Я закатываю глаза, настолько драматично, насколько это возможно.

— Хорошо, — вздыхает он с тем же драматизмом. — Присядь на корточки. — Он демонстрирует.

— Я знаю, что…

— Сосредоточься.

Я присаживаюсь.

С другого конца комнаты он проверяет мое положение и дает наказ немного изменить позу — ладони на двенадцать дюймов врозь, руки прямые, локти прижаты к коленям, пальцы расставлены, — пока у меня не получается.

— А теперь, — говорит он, — слегка перенеси тело вперед, пока кончики пальцев не оторвутся от пола.

Я наклоняюсь слишком далеко и перекатываюсь кувырком на спину.

— Ха, — говорит он, а затем сжимает губы. Он пытается не смеяться, но его выдает предательская ямочка. Я возвращаюсь в стойку.

— Переноси, а не наклоняйся, — говорит он.

— Я думала, что переносила.

— Не очень-то. Хорошо, а теперь смотри. — Он присаживается на корточки. — Ладони на двенадцать дюймов врозь, локти прижаты к коленям, пальцы расставлены. Затем медленно, медленно переносишь вес на плечи, отрываешь кончики пальцев ног с пола, а потом поднимаешь себя. — Он встает на руки со своей обычной непринужденной грацией. И я снова поражаюсь, насколько безмятежен он в движении. Это для него как медитация. Его тело это бегство от мира, в то время как я заключена в ловушку своего.

— Хочешь еще посмотреть? — спрашивает он, возвращаясь на ноги.

— Неа. — Я, ощущая беспокойство, переношу вес на плечи в соответствии с указаниями, но ничего не получается. Ничего не получается в течение часа. Нижняя часть моего тела крепко вросла в пол, в то время как предплечья болят от усилий. Умудряюсь изобразить еще несколько непреднамеренных кувырков. В конце концов, я преуспела только в том, что кувыркалась без криков.

— Передышка? — спрашивает он, все еще стараясь не улыбаться.

Я ворчу на него, опускаю голову и снова вхожу в кувырок. Теперь он определенно смеется.

Я лежу на спине, переводя дыхание, а затем смеюсь вместе с ним. Через несколько секунд снова сажусь на корточки.

Он качает головой.

— Кто знал, что ты такая упрямая?

Не я. Я не знала, что настолько упрямая.

Он хлопает в ладоши.

— Хорошо, давай попробуем что-нибудь новенькое. Закрой глаза.

Закрываю.

— Хорошо. Теперь представь, что ты в космическом пространстве.

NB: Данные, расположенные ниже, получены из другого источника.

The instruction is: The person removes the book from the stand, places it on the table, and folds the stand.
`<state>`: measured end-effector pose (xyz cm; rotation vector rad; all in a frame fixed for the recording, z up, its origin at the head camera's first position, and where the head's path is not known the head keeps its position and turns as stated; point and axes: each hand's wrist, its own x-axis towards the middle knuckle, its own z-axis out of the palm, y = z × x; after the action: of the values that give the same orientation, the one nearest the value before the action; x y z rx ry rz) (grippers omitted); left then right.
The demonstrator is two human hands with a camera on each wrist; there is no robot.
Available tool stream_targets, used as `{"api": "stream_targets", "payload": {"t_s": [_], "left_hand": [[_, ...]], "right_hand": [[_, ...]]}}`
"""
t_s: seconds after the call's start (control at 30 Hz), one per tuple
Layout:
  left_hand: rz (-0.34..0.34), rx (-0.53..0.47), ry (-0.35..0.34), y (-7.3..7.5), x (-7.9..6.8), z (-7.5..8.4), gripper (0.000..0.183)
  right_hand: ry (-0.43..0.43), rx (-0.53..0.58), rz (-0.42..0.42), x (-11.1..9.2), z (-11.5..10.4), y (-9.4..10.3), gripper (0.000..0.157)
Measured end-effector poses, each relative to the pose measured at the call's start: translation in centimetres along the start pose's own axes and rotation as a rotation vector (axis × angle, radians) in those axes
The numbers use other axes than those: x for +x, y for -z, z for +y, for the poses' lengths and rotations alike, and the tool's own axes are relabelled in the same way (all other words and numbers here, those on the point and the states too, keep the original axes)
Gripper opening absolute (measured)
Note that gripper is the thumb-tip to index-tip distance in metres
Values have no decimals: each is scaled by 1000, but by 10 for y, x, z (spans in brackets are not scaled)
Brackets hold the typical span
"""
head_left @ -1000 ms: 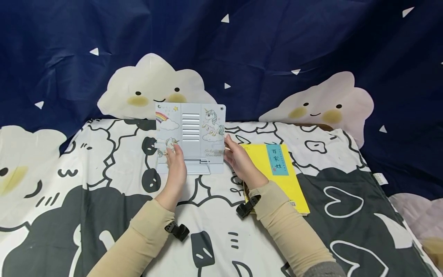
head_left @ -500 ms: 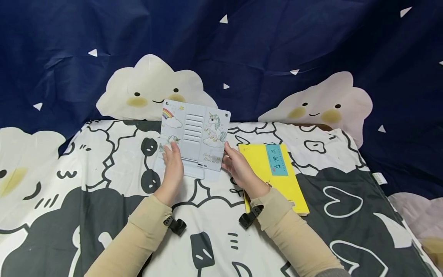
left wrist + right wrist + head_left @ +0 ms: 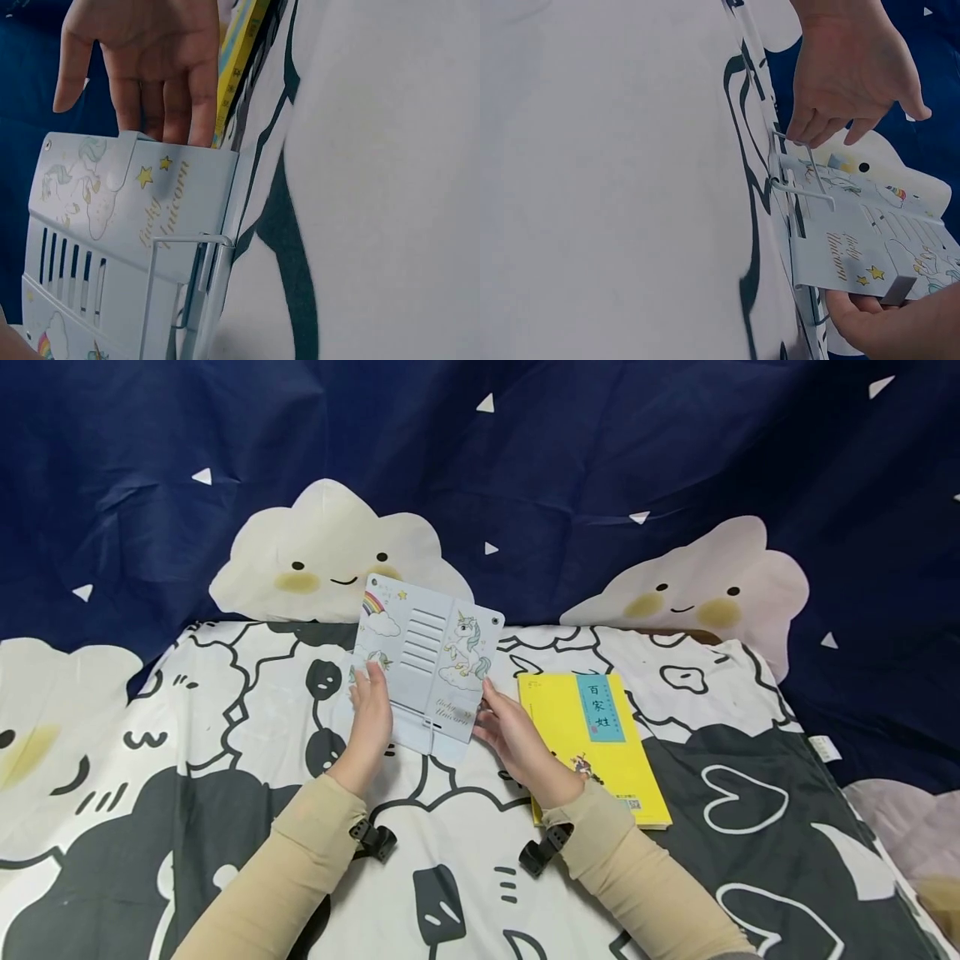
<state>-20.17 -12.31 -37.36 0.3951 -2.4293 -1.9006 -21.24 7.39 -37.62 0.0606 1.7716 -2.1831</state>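
Observation:
A pale grey book stand (image 3: 423,685) printed with unicorns, a rainbow and stars is tilted between the two hands. My left hand (image 3: 367,718) holds its left edge, with the thumb up along the front. At the right edge, my right hand (image 3: 517,735) holds it with fingers partly hidden behind the board. Several slots run down the stand's middle. In the right wrist view a bent wire (image 3: 806,191) sticks out from its lower part, close to the left hand's fingertips. The left wrist view shows the right hand's fingers reaching behind the edge, its thumb apart.
A yellow book (image 3: 637,768) with a blue title strip lies right of the stand, partly under the right forearm. Below is a black-and-white cartoon bedspread (image 3: 450,877). A dark blue curtain (image 3: 525,452) with smiling clouds hangs behind.
Between both hands the book stand has turned clockwise and shifted slightly right, its right side now lower. The left hand has moved a little left. The yellow book stays in place.

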Motion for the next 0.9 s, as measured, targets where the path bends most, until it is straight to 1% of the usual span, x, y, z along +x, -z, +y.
{"api": "stream_targets", "payload": {"t_s": [0.07,0.13,0.23,0.33,0.4,0.47,0.57,0.9], "left_hand": [[3,3,-6,0,0,0,99],[5,-5,-8,0,-1,0,93],[2,-15,5,-2,-4,0,86],[-5,-24,43,-4,-8,1,86],[-18,-17,70,-5,-10,2,89],[-25,-5,87,-6,-12,2,90],[-35,19,88,-7,-12,1,92],[-67,49,83,-1,-8,0,90]], "right_hand": [[2,1,-1,0,0,1,44],[3,1,-3,0,0,1,45],[-3,4,6,1,-1,2,41],[-15,16,18,2,-4,2,35],[-21,19,8,3,-5,2,37],[-25,18,-17,3,-5,2,44],[-26,11,-50,3,-6,2,52],[-35,2,-78,-5,-3,2,55]]}}
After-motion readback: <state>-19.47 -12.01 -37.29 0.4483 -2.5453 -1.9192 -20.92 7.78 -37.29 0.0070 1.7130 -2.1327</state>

Когда глаза у меня закрыты, он ощущается ближе, будто стоит рядом со мной, а не в другом конце комнаты. Его голос скользит по моей шее, шепчет мне в ухо.

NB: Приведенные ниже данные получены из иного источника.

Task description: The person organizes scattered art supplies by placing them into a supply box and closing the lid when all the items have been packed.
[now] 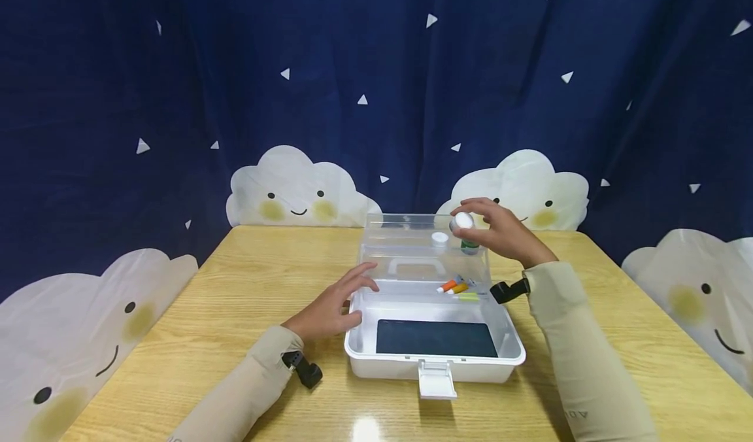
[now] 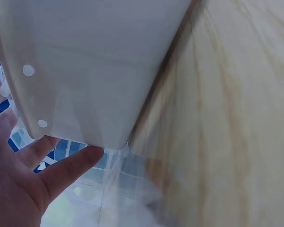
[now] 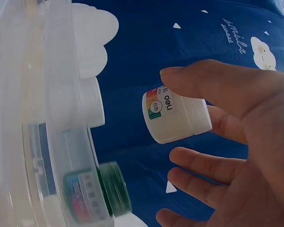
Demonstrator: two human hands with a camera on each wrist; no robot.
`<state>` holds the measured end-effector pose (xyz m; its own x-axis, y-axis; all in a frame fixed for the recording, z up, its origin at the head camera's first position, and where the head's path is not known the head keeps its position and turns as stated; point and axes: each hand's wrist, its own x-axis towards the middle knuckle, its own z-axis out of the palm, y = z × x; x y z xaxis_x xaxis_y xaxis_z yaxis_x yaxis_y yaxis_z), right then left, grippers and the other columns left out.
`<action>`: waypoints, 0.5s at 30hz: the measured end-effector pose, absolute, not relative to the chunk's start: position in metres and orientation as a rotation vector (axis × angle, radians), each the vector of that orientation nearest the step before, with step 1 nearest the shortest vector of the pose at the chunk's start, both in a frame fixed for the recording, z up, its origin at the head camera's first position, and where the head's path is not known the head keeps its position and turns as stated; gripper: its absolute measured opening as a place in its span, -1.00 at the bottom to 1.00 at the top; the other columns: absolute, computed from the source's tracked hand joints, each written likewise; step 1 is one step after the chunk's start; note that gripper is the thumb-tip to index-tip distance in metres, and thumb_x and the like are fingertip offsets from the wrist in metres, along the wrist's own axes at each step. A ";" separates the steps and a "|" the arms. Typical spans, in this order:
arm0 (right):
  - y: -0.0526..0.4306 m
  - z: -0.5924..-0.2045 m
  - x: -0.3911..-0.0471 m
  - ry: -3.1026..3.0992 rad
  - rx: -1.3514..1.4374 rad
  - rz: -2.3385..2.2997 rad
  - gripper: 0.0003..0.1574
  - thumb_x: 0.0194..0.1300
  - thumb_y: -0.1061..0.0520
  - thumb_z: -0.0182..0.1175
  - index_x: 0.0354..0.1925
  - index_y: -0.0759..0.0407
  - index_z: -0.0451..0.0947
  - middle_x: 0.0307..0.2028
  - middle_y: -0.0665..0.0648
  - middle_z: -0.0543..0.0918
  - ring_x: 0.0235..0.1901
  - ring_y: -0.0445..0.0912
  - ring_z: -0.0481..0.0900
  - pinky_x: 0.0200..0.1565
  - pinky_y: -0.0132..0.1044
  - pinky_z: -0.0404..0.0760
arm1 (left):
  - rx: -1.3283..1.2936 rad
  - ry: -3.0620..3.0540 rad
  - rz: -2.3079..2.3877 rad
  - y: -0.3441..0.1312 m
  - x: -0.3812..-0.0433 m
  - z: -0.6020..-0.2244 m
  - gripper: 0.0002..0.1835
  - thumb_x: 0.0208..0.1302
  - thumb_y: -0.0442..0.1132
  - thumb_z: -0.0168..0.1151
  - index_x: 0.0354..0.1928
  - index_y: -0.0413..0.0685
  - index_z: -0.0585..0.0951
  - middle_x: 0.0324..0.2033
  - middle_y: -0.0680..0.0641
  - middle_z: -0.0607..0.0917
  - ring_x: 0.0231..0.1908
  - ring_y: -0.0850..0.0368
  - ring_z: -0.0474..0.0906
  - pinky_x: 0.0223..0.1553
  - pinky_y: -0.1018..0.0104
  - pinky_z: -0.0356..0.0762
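My right hand [image 1: 500, 233] pinches a small white jar [image 3: 175, 118] between thumb and fingers, above the back right of a white plastic box [image 1: 388, 368]. The jar is tipped sideways in the right wrist view and bears a coloured "deli" label. Below it, a green-capped jar [image 3: 114, 189] stands in the box's clear upper compartment, near another white jar [image 1: 439, 238]. My left hand [image 1: 329, 308] is at the box's left side, fingers extended; in the left wrist view, fingertips touch the box's end wall.
The box stands open on a wooden table [image 1: 282, 259], its front latch [image 1: 436, 384] hanging down. A dark flat rectangle [image 1: 435, 339] lies inside. Small tubes with orange [image 1: 450, 286], brown and yellow-green parts lie in a clear tray. A dark blue curtain [image 1: 329, 69] hangs behind.
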<state>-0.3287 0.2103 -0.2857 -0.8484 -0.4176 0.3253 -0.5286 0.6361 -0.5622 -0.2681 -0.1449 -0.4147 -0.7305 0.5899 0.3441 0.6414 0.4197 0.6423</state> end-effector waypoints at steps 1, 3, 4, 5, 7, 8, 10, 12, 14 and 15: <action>0.209 -0.285 -0.330 -2.699 0.788 1.005 -0.41 0.20 -0.18 0.32 0.11 0.07 0.52 0.32 0.22 0.34 0.32 0.15 0.24 0.26 0.29 0.20 | -1.126 -2.590 -1.218 -0.145 -0.268 -0.415 -0.51 0.11 -0.31 0.11 0.14 0.13 0.44 0.47 0.28 -0.02 0.41 0.10 0.07 0.04 0.14 0.53; 0.205 -0.285 -0.331 -2.709 0.788 1.019 -0.41 0.19 -0.18 0.32 0.10 0.07 0.53 0.33 0.21 0.33 0.33 0.14 0.23 0.27 0.26 0.20 | -1.127 -2.585 -1.217 -0.145 -0.268 -0.415 -0.51 0.11 -0.31 0.11 0.13 0.15 0.44 0.47 0.28 -0.02 0.41 0.09 0.07 0.04 0.14 0.54; 0.203 -0.285 -0.332 -2.711 0.789 1.028 -0.41 0.20 -0.18 0.32 0.10 0.08 0.53 0.33 0.21 0.33 0.33 0.13 0.22 0.28 0.25 0.20 | -1.127 -2.584 -1.216 -0.145 -0.268 -0.416 -0.51 0.10 -0.30 0.11 0.13 0.16 0.44 0.47 0.28 -0.01 0.41 0.09 0.07 0.04 0.14 0.54; 0.201 -0.284 -0.333 -2.712 0.790 1.033 -0.42 0.20 -0.18 0.32 0.09 0.07 0.54 0.33 0.21 0.33 0.34 0.12 0.21 0.29 0.24 0.20 | -1.124 -2.585 -1.216 -0.145 -0.268 -0.416 -0.51 0.11 -0.30 0.11 0.13 0.18 0.43 0.47 0.29 -0.01 0.41 0.09 0.07 0.04 0.14 0.54; 0.197 -0.283 -0.334 -2.717 0.790 1.040 -0.44 0.20 -0.17 0.32 0.07 0.07 0.55 0.33 0.20 0.32 0.35 0.12 0.20 0.30 0.21 0.20 | -1.122 -2.585 -1.219 -0.144 -0.268 -0.415 -0.51 0.11 -0.30 0.11 0.14 0.17 0.44 0.47 0.30 -0.01 0.41 0.09 0.08 0.03 0.13 0.54; 0.195 -0.283 -0.334 -2.718 0.788 1.045 -0.44 0.19 -0.17 0.32 0.06 0.08 0.56 0.34 0.20 0.32 0.35 0.11 0.20 0.30 0.20 0.20 | -1.121 -2.586 -1.218 -0.144 -0.268 -0.415 -0.51 0.11 -0.30 0.11 0.14 0.16 0.44 0.47 0.30 -0.02 0.41 0.09 0.08 0.03 0.13 0.55; 0.192 -0.282 -0.335 -2.717 0.784 1.052 -0.44 0.19 -0.17 0.33 0.05 0.12 0.57 0.34 0.20 0.32 0.36 0.12 0.19 0.30 0.19 0.21 | -1.118 -2.592 -1.220 -0.144 -0.268 -0.415 -0.52 0.12 -0.30 0.10 0.14 0.15 0.44 0.46 0.31 -0.02 0.41 0.10 0.08 0.03 0.13 0.54; 0.188 -0.282 -0.336 -2.724 0.784 1.057 -0.42 0.18 -0.16 0.33 0.05 0.14 0.57 0.34 0.21 0.32 0.36 0.12 0.18 0.30 0.19 0.21 | -1.119 -2.589 -1.217 -0.144 -0.267 -0.415 -0.52 0.13 -0.31 0.11 0.14 0.12 0.44 0.47 0.31 -0.01 0.41 0.07 0.08 0.03 0.10 0.55; 0.184 -0.281 -0.337 -2.731 0.786 1.065 -0.41 0.18 -0.16 0.34 0.06 0.16 0.57 0.35 0.21 0.31 0.36 0.13 0.17 0.31 0.19 0.20 | -1.118 -2.587 -1.213 -0.144 -0.268 -0.416 -0.52 0.12 -0.30 0.11 0.14 0.13 0.45 0.47 0.30 -0.01 0.41 0.06 0.09 0.03 0.09 0.55; 0.182 -0.281 -0.338 -2.737 0.785 1.070 -0.41 0.17 -0.16 0.34 0.05 0.15 0.58 0.35 0.21 0.31 0.37 0.13 0.17 0.31 0.19 0.19 | -1.117 -2.587 -1.211 -0.144 -0.268 -0.416 -0.52 0.12 -0.30 0.11 0.13 0.14 0.45 0.47 0.30 -0.01 0.41 0.05 0.09 0.03 0.09 0.55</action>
<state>-0.3382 0.1816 -0.2810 -0.8622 -0.4282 0.2707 -0.4983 0.6201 -0.6060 -0.2677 -0.1445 -0.4157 -0.7321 0.5842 0.3503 0.6432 0.4234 0.6380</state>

— Видишь звезды? А это астероидное поле? Пролетающий мимо одинокий спутник? Здесь нет гравитации. Ты невесома. Можешь делать со своим телом все, что хочешь. Просто представь это.

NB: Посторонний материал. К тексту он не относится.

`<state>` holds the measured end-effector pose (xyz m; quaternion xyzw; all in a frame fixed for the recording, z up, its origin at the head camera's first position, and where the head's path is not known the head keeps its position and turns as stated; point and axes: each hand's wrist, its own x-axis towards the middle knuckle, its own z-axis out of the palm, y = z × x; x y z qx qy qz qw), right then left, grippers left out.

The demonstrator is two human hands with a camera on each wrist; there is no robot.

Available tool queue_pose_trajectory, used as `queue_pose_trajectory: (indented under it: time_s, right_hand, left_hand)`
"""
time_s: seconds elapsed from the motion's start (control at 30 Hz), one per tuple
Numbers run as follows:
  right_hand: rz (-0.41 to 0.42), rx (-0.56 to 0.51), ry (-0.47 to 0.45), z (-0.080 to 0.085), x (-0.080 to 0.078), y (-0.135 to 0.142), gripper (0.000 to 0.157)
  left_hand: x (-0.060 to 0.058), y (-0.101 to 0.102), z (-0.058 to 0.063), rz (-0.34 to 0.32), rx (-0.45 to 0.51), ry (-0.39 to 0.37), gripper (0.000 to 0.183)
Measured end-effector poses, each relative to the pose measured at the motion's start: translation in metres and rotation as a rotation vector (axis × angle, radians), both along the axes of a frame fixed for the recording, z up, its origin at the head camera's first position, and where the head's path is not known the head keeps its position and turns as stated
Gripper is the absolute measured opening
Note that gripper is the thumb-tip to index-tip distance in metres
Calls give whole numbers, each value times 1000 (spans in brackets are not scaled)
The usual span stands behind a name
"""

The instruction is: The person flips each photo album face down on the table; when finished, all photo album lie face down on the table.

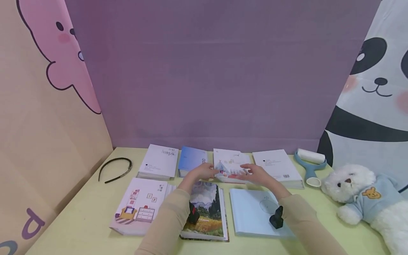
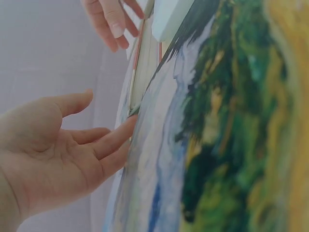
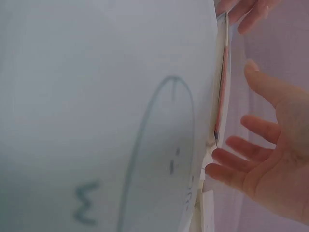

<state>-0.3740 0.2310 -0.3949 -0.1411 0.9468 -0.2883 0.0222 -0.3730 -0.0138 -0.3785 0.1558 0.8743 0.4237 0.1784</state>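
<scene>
In the head view, my left hand [image 1: 204,171] is at the left side of a white photo album [image 1: 231,161] with a blue tent drawn on its cover. My right hand [image 1: 259,175] is over that album's right side. The left wrist view has the left hand [image 2: 67,154] with loosely spread fingers, fingertips close to the album's edge; whether they touch it I cannot tell. Spread fingers also show on the right hand [image 3: 275,159] in the right wrist view, with nothing between them. A landscape-painting album [image 1: 207,209] lies below the left hand, and a light blue album [image 1: 251,212] below the right.
White albums stand at back left [image 1: 159,161] and back right [image 1: 277,164], with a blue album [image 1: 192,159] between. A pink album [image 1: 140,203] lies front left. Around them are a black headband [image 1: 129,170], a lint roller [image 1: 310,163] and a white plush toy [image 1: 353,184].
</scene>
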Motion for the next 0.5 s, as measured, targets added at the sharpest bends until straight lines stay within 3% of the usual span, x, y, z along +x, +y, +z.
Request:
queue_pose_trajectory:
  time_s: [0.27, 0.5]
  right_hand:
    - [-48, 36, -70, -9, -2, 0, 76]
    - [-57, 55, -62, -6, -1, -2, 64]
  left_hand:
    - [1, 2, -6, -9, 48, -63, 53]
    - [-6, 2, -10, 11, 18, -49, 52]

Я наклоняюсь вперед и внезапно оказываюсь вверх тормашками. Сначала я не осознаю, что сделала это. Несколько раз открываю и закрываю глаза, но мир остается перевернутым. Кровь приливает к голове, из-за чего я вдруг чувствую себя тяжелой и испытываю головокружение. Гравитация растягивает мой рот в улыбку и распахивает мои глаза. Я ощущаю себя удивительно чуждой своему телу. Мои предплечья начинают дрожать. Я перевернулась из вертикального положения, и мои ноги касаются стены. Отталкиваюсь, чтобы изменить направление, и опускаюсь на корточки.

— Потрясающе, — говорит, хлопая в ладоши, Олли. — Ты даже продержалась несколько секунд. Очень скоро тебе совсем не понадобится стена.

— Как насчет сейчас? — спрашиваю я, желая большего, желая увидеть мир таким, каким видит его он.

Он мешкает, собирается поспорить, но затем его взгляд встречает мой. Он кивает и присаживается на корточки, чтобы наблюдать.

Я присаживаюсь, переношу вес и поднимаюсь. И практически сразу начинаю падать назад. Олли внезапно оказывается возле меня, его руки оказываются на моих обнаженных лодыжках, поддерживая мое равновесие. Каждый нерв в моем теле устремляется туда, где он касается меня. Кожа под его рукой оживает, каждая клетка светится от ощущений. Я чувствую себя так, будто меня никогда прежде не касались.

— Вниз, — говорю я, и он осторожно опускает мои ноги, пока они не оказываются на полу. Жду, когда он вернется обратно в свой угол, но он не отходит. Прежде чем смогу передумать, встаю и поворачиваюсь к нему лицом. Нас разделяют только три фута. Я могла бы протянуть руку и коснуться его, если бы захотела. Медленно поднимаю глаза к его глазам.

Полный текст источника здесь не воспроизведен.